Publié le 09/05/2023 (mis à jour le 26/07/2023)

La récente entrée en vigueur, le 23 décembre 2022, d’un nouvel article L. 1237-1-1 du code du travail[1] est venue bousculer le principe jurisprudentiel bien établi selon lequel la démission doit résulter d’une volonté claire et non équivoque du salarié[2].

En effet, cet article issu de la loi dite « marché du travail » prévoit que le ou la salariée peut être présumé démissionnaire s’il a abandonné volontairement son poste et qu’il ne reprend pas le travail après avoir été mis en demeure de justifier son absence.

La conséquence, pour le ou la salariée considéré·e comme démissionnaire, est :

  • La privation de l’indemnité légale ou conventionnelle de licenciement ;
  • La nécessité de réaliser un préavis ou, à défaut, de s’exposer à une condamnation à verser des dommages et intérêts à l’employeur si celui-ci introduit un recours ; [3]
  • L’exclusion du bénéfice des allocations chômages versées par Pôle emploi (allocation de retour à l’emploi « ARE »).

 

[1] Loi n°2022-1598 du 21 décembre 2022

[2] Jurisprudence constante, exemples récents : Cass. soc., 18 mai 2022, n° 20-15.113 ; Cass. soc., 16 novembre 2022, n° 21-15.713,

[3] Sur ce point nous attendons des précisions, mais ce sont en tout cas les règles applicables à la démission classique

Est-ce que cela signifie que, dès lors que je ne justifie pas une absence, l’employeur peut considérer que j’ai abandonné volontairement mon poste ?

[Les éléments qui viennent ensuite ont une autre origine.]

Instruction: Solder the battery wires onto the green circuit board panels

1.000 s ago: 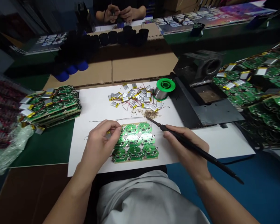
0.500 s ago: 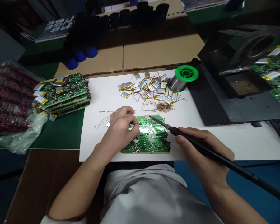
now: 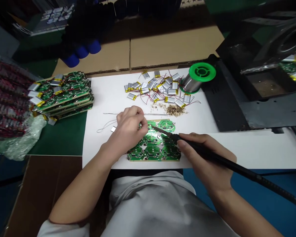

Il faut d’abord avoir bien en tête que ce n’est que si le motif de l’absence ne figure pas dans la liste des absences autorisées (liste légale ou conventionnelle) et que l’absence n’a pas été justifiée que l’employeur pourra considérer que le ou la salariée a abandonné volontairement son poste.

Dans ce cas, l’employeur adressera une mise en demeure.

Ensuite, si une personne s’absente pour un motif d’absence autorisée par la loi ou les dispositions conventionnelles sans en avoir obtenu l’autorisation au préalable, ce n’est que si elle ne justifie pas de son absence et de sa reprise de poste après la mise en demeure qu’elle pourrait être considérée comme démissionnaire.

Par exemple :

  • Un salarié qui prend 4 jours de congés pour enfant malade, sans en demander l’autorisation et sans en justifier, s’expose à ce que l’employeur lui adresse une mise en demeure. Mais dès lors qu’il justifie de cette absence et qu’il mentionne sa date de reprise de poste, il ne s’expose pas à ce que l’employeur présume sa démission ;

 

  • Une salariée qui prend 15 jours de congé sans solde sans en demander l’autorisation, s’expose à ce que l’employeur lui adresse une mise en demeure. Même si elle justifie de cette absence en mentionnant être en congé et que, sans préciser de date de reprise, elle ne reprend pas son poste dès le lendemain de la réception de la mise en demeure, elle s’expose à ce que l’employeur présume sa démission. Néanmoins si elle précise une date de reprise, l’employeur ne pourra la considérer comme démissionnaire que si elle ne reprend pas à la date mentionnée.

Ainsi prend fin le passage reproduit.